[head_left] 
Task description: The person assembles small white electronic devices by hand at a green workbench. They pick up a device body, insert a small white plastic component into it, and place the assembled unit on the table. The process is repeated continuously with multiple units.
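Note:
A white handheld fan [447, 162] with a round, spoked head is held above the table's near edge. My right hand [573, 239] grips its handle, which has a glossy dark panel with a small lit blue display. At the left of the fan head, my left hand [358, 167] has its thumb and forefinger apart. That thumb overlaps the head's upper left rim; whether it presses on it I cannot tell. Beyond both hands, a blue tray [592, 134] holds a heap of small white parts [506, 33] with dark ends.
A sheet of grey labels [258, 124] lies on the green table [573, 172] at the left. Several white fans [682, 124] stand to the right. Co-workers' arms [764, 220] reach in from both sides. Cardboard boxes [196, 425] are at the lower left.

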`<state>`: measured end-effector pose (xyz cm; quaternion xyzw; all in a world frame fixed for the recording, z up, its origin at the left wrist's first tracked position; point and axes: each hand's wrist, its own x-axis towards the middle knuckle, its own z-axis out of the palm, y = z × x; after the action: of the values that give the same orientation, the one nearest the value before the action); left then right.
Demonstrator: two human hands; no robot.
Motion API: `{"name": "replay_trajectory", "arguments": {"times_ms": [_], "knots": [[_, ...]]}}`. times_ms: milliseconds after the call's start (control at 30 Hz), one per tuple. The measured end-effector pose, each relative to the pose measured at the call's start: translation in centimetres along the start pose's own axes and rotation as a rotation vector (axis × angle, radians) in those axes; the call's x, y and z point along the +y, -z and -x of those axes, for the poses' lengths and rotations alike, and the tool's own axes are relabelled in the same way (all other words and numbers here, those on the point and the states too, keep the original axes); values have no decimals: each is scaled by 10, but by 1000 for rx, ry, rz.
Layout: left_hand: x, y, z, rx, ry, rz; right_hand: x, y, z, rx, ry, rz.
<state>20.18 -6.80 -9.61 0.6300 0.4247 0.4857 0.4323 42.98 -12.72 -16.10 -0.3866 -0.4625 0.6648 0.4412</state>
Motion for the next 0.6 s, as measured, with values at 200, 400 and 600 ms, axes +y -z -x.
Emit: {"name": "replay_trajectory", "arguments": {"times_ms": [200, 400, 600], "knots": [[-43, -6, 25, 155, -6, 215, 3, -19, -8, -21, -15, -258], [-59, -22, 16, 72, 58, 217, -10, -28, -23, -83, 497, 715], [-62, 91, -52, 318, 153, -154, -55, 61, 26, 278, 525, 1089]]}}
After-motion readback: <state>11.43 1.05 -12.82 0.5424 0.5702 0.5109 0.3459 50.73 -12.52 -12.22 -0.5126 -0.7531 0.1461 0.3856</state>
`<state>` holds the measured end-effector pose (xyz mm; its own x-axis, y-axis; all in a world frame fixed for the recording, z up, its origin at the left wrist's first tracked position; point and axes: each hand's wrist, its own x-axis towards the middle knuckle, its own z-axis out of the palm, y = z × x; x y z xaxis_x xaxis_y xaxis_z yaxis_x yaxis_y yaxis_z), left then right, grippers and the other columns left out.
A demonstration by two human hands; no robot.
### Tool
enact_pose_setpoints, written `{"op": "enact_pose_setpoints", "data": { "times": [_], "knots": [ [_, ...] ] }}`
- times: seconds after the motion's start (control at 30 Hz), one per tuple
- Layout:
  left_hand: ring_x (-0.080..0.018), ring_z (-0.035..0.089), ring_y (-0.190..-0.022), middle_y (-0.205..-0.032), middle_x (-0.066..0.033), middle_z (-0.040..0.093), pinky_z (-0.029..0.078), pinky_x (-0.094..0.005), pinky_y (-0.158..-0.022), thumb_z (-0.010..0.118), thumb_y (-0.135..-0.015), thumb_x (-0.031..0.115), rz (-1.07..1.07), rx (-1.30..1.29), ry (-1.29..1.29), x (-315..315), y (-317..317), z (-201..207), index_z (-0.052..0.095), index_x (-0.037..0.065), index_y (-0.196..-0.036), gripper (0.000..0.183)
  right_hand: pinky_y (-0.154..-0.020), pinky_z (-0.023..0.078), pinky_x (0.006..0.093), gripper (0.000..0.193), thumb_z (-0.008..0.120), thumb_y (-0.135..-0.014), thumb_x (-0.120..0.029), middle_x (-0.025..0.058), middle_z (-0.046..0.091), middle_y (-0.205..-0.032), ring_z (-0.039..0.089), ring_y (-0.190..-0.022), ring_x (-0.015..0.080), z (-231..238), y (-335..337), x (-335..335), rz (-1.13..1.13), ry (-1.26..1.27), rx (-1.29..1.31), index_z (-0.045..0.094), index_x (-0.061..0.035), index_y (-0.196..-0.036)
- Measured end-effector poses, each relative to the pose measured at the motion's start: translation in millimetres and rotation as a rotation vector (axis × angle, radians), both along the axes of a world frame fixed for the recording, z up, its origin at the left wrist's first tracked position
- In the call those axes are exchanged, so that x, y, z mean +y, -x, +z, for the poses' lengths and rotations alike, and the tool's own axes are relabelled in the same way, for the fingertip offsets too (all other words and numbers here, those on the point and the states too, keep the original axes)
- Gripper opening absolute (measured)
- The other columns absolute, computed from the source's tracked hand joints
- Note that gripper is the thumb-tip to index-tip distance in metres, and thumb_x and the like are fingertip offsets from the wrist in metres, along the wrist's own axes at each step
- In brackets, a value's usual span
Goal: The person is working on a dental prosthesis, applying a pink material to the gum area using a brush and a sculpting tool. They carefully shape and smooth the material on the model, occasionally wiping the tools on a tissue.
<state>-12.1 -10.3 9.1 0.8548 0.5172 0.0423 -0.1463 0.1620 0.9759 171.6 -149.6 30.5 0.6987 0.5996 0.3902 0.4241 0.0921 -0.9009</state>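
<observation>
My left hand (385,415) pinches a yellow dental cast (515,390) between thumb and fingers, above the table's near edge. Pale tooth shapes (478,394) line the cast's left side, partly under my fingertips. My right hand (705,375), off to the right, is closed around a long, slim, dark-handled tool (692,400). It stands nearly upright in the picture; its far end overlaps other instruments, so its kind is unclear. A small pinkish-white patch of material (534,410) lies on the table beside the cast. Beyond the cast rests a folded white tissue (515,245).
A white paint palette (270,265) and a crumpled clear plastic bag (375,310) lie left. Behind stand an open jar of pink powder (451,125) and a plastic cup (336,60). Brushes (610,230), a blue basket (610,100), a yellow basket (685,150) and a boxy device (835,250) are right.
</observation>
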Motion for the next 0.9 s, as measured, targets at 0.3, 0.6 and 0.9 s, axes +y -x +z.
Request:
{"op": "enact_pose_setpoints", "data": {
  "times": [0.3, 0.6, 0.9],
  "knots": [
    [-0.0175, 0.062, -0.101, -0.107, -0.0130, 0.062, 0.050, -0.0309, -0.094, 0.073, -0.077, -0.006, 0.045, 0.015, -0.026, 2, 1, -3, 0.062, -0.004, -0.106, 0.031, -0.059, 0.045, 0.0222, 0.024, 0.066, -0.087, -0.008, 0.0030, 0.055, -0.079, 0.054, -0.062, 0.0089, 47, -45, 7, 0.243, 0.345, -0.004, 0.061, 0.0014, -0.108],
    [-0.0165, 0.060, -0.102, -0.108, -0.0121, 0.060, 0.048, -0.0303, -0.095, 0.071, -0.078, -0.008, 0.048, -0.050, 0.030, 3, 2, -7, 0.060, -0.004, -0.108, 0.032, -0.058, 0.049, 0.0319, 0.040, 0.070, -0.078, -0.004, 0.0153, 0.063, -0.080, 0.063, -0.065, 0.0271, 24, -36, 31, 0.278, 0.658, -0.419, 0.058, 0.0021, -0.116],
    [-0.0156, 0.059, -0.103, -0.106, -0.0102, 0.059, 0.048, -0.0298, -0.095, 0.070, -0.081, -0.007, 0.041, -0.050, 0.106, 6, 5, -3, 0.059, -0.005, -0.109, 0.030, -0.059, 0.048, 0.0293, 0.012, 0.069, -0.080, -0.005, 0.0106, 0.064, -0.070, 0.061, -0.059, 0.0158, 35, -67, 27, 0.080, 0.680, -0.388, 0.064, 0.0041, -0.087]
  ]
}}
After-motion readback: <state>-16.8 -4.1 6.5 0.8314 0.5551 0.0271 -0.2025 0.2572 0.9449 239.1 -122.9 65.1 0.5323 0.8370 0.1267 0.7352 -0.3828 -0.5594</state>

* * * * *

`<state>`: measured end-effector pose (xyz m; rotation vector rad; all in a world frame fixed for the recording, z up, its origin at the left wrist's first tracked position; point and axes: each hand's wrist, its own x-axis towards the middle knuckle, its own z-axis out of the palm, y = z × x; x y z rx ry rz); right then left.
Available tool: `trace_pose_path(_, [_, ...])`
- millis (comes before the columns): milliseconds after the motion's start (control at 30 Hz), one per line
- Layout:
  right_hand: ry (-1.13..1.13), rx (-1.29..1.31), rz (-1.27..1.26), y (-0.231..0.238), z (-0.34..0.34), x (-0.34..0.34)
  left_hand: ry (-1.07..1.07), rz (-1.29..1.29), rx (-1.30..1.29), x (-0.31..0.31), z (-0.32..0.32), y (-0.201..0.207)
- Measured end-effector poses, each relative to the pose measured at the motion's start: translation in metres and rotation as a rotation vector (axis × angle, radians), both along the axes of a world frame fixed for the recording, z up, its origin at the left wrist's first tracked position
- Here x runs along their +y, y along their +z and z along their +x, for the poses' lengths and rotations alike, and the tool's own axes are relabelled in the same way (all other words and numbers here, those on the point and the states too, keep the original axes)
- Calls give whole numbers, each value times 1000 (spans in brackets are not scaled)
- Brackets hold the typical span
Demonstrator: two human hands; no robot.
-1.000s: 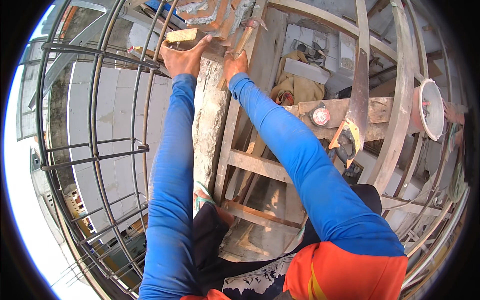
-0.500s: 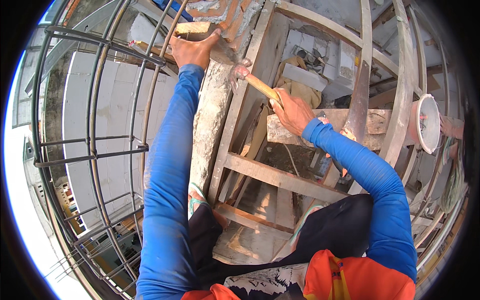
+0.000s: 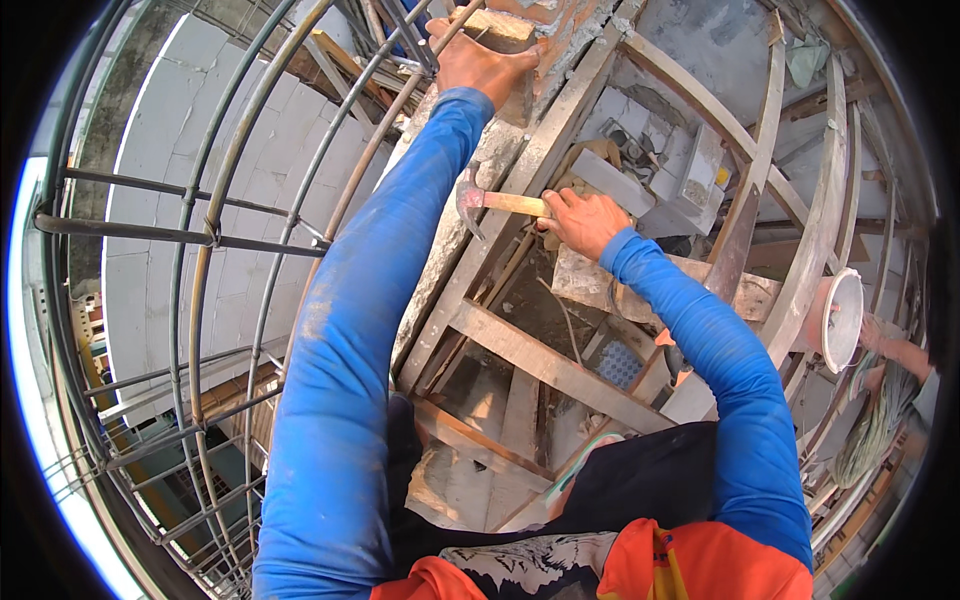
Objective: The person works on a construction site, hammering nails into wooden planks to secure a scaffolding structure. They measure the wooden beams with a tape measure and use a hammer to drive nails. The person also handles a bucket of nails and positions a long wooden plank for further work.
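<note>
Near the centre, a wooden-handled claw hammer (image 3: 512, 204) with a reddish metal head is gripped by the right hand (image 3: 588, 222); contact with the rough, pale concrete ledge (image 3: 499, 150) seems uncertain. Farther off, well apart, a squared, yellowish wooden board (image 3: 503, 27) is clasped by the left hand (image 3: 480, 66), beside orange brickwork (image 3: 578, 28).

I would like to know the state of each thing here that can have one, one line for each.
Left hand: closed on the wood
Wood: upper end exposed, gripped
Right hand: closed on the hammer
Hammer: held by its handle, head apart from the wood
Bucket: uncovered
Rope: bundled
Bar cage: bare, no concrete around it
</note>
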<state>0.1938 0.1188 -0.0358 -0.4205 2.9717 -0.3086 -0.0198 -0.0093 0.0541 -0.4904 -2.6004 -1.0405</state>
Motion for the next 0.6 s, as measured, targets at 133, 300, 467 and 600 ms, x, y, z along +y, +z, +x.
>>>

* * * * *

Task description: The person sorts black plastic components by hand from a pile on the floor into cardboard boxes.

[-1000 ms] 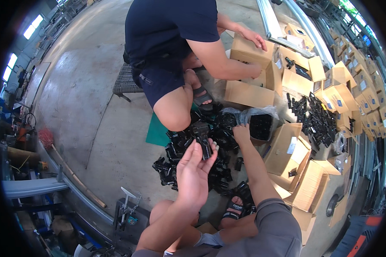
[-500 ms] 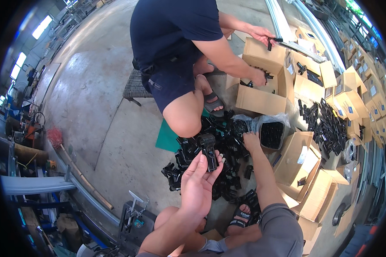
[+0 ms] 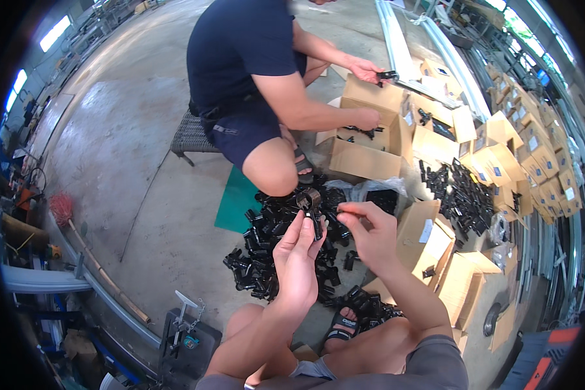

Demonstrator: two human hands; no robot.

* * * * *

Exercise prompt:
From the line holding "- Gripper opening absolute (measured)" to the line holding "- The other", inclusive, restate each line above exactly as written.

Task result:
- Gripper opening absolute (measured)
- The other columns absolute, computed from the source's tracked hand joints

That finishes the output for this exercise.